- _TASK REQUIREMENTS_: Line by line, copy the listing below exactly.

*** EXERCISE MATERIAL ***

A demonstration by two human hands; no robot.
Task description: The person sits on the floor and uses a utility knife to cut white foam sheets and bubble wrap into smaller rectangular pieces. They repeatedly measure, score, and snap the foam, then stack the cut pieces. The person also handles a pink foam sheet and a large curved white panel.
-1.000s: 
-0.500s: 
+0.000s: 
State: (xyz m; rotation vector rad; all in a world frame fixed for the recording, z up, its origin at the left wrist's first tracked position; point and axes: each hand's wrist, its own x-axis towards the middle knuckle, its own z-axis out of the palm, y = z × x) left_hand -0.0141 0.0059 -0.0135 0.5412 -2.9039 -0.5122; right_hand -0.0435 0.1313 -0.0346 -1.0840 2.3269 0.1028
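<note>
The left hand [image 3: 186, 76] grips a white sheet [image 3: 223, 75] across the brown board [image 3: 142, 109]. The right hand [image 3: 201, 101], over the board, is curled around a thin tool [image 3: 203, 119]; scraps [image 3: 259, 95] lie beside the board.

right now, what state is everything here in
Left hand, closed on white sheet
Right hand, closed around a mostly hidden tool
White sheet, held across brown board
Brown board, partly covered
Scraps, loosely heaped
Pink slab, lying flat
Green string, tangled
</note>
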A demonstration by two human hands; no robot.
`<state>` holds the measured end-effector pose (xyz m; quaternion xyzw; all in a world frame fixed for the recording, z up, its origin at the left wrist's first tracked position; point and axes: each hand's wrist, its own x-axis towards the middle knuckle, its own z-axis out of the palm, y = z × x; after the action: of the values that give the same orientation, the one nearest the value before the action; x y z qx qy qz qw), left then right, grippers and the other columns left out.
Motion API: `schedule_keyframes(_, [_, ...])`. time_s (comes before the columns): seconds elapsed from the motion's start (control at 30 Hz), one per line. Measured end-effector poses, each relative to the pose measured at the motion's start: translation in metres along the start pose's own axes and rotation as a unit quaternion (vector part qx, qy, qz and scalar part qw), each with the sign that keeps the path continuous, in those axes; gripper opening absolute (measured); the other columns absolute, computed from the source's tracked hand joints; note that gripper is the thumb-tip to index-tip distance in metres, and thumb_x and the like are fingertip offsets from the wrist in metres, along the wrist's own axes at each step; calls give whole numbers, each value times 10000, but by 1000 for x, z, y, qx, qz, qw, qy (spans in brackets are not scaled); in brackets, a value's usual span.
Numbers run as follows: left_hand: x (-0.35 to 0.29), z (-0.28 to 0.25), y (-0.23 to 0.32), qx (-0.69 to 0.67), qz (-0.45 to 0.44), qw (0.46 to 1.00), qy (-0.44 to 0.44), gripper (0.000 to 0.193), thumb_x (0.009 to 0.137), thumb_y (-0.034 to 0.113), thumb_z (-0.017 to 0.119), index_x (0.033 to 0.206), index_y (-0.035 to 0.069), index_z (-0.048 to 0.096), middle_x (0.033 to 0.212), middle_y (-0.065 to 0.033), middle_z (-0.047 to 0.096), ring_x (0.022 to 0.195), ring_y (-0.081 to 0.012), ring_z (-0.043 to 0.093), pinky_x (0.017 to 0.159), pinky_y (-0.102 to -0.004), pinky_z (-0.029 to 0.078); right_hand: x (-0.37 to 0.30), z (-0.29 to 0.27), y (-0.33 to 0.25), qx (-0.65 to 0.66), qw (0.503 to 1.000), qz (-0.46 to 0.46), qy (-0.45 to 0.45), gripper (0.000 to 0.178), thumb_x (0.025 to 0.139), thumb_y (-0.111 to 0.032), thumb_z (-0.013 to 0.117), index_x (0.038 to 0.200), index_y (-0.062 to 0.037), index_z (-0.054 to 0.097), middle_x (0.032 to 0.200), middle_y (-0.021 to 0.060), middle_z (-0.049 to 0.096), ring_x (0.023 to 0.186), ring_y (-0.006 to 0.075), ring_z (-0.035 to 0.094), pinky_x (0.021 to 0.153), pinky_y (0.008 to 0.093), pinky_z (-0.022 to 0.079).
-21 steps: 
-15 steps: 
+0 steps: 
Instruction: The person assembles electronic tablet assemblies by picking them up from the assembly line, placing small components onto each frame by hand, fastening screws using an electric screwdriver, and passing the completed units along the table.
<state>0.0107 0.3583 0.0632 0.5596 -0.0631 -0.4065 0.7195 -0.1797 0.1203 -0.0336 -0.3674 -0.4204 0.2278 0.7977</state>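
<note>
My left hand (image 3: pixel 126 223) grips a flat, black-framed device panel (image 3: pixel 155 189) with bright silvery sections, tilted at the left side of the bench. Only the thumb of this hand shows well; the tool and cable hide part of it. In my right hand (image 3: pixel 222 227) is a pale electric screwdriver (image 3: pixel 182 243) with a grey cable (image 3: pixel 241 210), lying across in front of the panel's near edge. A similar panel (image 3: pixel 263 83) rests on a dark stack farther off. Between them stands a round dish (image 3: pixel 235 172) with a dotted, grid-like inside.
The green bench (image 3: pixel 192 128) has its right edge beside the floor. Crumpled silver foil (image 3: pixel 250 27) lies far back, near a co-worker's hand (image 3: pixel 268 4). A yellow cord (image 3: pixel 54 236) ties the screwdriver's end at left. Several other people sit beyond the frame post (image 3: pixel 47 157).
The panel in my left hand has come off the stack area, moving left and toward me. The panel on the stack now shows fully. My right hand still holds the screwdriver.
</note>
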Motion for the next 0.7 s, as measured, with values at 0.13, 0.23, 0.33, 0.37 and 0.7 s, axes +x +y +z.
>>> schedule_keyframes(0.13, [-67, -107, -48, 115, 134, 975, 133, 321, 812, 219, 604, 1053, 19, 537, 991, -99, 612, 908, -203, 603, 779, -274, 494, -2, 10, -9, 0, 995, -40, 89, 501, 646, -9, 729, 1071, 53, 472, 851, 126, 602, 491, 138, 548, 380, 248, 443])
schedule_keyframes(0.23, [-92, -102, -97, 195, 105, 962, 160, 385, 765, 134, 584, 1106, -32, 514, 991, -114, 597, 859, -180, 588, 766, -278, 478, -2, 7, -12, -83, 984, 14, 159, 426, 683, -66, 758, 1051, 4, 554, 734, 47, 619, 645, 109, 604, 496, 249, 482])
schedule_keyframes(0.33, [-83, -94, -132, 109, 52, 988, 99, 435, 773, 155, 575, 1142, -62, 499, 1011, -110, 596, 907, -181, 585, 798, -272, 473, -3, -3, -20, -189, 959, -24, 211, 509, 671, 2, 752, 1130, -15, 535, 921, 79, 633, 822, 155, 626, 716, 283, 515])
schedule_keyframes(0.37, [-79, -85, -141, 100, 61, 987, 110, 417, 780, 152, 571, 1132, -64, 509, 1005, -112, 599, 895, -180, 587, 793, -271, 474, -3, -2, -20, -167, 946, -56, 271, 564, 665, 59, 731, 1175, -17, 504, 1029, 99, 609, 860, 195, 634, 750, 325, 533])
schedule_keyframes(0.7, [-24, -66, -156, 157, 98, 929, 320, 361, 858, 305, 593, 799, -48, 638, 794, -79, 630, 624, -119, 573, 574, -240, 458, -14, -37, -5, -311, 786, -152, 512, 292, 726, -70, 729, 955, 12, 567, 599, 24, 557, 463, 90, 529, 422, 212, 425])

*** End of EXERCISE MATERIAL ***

- _SOLUTION FOR THIS EXERCISE_:
A demonstration by two human hands; no robot.
Task description: The person sits on the floor and uses a utility knife to cut white foam sheets and bubble wrap into smaller rectangular pieces. They repeatedly measure, score, and snap the foam, then stack the cut pieces. The person also handles a pink foam sheet and a large curved white panel.
-1.000s: 
-0.500s: 
+0.000s: 
State: (xyz m; rotation vector rad; all in a world frame fixed for the recording, z up, its origin at the left wrist's first tracked position; point and axes: each hand's wrist, its own x-axis towards the middle knuckle, its own z-axis out of the palm, y = z × x) left_hand -0.0141 0.0059 -0.0135 0.5412 -2.9039 -0.5122; right_hand -0.0435 0.1313 -0.0346 -1.0840 2.3269 0.1028
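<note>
The left hand [image 3: 186, 76] grips a white sheet [image 3: 223, 75] across the brown board [image 3: 142, 109]. The right hand [image 3: 201, 101], over the board, is curled around a thin tool [image 3: 203, 119]; scraps [image 3: 259, 95] lie beside the board.

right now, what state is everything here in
Left hand, closed on white sheet
Right hand, closed around a mostly hidden tool
White sheet, held across brown board
Brown board, partly covered
Scraps, loosely heaped
Pink slab, lying flat
Green string, tangled
</note>
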A demonstration by two human hands; no robot.
`<state>` holds the measured end-effector pose (xyz m; quaternion xyzw; all in a world frame fixed for the recording, z up, its origin at the left wrist's first tracked position; point and axes: each hand's wrist, its own x-axis towards the middle knuckle, its own z-axis out of the palm, y = z × x; after the action: of the values that give the same orientation, the one nearest the value before the action; x y z qx qy qz qw), left then right, grippers and the other columns left out.
Motion API: `schedule_keyframes(_, [_, ...])`. time_s (comes before the columns): seconds elapsed from the motion's start (control at 30 Hz), one per line. Measured end-effector poses, each relative to the pose measured at the motion's start: translation in metres along the start pose's own axes and rotation as a unit quaternion (vector part qx, qy, qz and scalar part qw), each with the sign that keeps the path continuous, in those axes; gripper opening absolute (measured); the other columns absolute, computed from the source's tracked hand joints; note that gripper is the thumb-tip to index-tip distance in metres, and thumb_x and the like are fingertip offsets from the wrist in metres, along the wrist's own axes at each step; calls give whole numbers, each value times 10000, but by 1000 for x, z, y, qx, qz, qw, qy (spans in brackets are not scaled); in brackets, a value's usual span.
Numbers run as follows: left_hand: x (-0.35 to 0.29), z (-0.28 to 0.25), y (-0.23 to 0.32), qx (-0.69 to 0.67), qz (-0.45 to 0.44), qw (0.46 to 1.00), qy (-0.44 to 0.44), gripper (0.000 to 0.193), thumb_x (0.009 to 0.137), thumb_y (-0.034 to 0.113), thumb_z (-0.017 to 0.119), index_x (0.033 to 0.206), index_y (-0.035 to 0.069), index_z (-0.048 to 0.096), middle_x (0.033 to 0.212), middle_y (-0.065 to 0.033), middle_z (-0.047 to 0.096), ring_x (0.022 to 0.195), ring_y (-0.081 to 0.012), ring_z (-0.043 to 0.093), pinky_x (0.017 to 0.159), pinky_y (-0.102 to -0.004), pinky_z (-0.029 to 0.078); right_hand: x (-0.37 to 0.30), z (-0.29 to 0.27), y (-0.33 to 0.25), qx (-0.65 to 0.66), qw (0.503 to 1.000), qz (-0.46 to 0.46), qy (-0.45 to 0.45), gripper (0.000 to 0.178), thumb_x (0.025 to 0.139), thumb_y (-0.111 to 0.032), thumb_z (-0.013 to 0.117), index_x (0.038 to 0.200), index_y (-0.062 to 0.037), index_z (-0.054 to 0.097), middle_x (0.032 to 0.200), middle_y (-0.021 to 0.060), middle_z (-0.049 to 0.096), ring_x (0.023 to 0.186), ring_y (-0.006 to 0.075), ring_z (-0.035 to 0.094), pinky_x (0.021 to 0.153), pinky_y (0.008 to 0.093), pinky_z (-0.022 to 0.079).
-21 steps: 
-15 steps: 
+0 steps: 
Instruction: The person assembles electronic tablet assemblies by picking them up from the assembly line, placing small components onto each frame by hand, fastening screws using an electric screwdriver, and passing the completed units along the table.
<state>0.0107 0.3583 0.0632 0.5596 -0.0631 -0.4065 0.7195 -0.1797 0.1203 -0.0336 -0.3674 -0.4204 0.2278 0.7977</state>
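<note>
My left hand (image 3: pixel 126 223) grips a flat, black-framed device panel (image 3: pixel 155 189) with bright silvery sections, tilted at the left side of the bench. Only the thumb of this hand shows well; the tool and cable hide part of it. In my right hand (image 3: pixel 222 227) is a pale electric screwdriver (image 3: pixel 182 243) with a grey cable (image 3: pixel 241 210), lying across in front of the panel's near edge. A similar panel (image 3: pixel 263 83) rests on a dark stack farther off. Between them stands a round dish (image 3: pixel 235 172) with a dotted, grid-like inside.
The green bench (image 3: pixel 192 128) has its right edge beside the floor. Crumpled silver foil (image 3: pixel 250 27) lies far back, near a co-worker's hand (image 3: pixel 268 4). A yellow cord (image 3: pixel 54 236) ties the screwdriver's end at left. Several other people sit beyond the frame post (image 3: pixel 47 157).
The panel in my left hand has come off the stack area, moving left and toward me. The panel on the stack now shows fully. My right hand still holds the screwdriver.
</note>
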Motion for the next 0.7 s, as measured, with values at 0.13, 0.23, 0.33, 0.37 and 0.7 s, axes +x +y +z.
>>> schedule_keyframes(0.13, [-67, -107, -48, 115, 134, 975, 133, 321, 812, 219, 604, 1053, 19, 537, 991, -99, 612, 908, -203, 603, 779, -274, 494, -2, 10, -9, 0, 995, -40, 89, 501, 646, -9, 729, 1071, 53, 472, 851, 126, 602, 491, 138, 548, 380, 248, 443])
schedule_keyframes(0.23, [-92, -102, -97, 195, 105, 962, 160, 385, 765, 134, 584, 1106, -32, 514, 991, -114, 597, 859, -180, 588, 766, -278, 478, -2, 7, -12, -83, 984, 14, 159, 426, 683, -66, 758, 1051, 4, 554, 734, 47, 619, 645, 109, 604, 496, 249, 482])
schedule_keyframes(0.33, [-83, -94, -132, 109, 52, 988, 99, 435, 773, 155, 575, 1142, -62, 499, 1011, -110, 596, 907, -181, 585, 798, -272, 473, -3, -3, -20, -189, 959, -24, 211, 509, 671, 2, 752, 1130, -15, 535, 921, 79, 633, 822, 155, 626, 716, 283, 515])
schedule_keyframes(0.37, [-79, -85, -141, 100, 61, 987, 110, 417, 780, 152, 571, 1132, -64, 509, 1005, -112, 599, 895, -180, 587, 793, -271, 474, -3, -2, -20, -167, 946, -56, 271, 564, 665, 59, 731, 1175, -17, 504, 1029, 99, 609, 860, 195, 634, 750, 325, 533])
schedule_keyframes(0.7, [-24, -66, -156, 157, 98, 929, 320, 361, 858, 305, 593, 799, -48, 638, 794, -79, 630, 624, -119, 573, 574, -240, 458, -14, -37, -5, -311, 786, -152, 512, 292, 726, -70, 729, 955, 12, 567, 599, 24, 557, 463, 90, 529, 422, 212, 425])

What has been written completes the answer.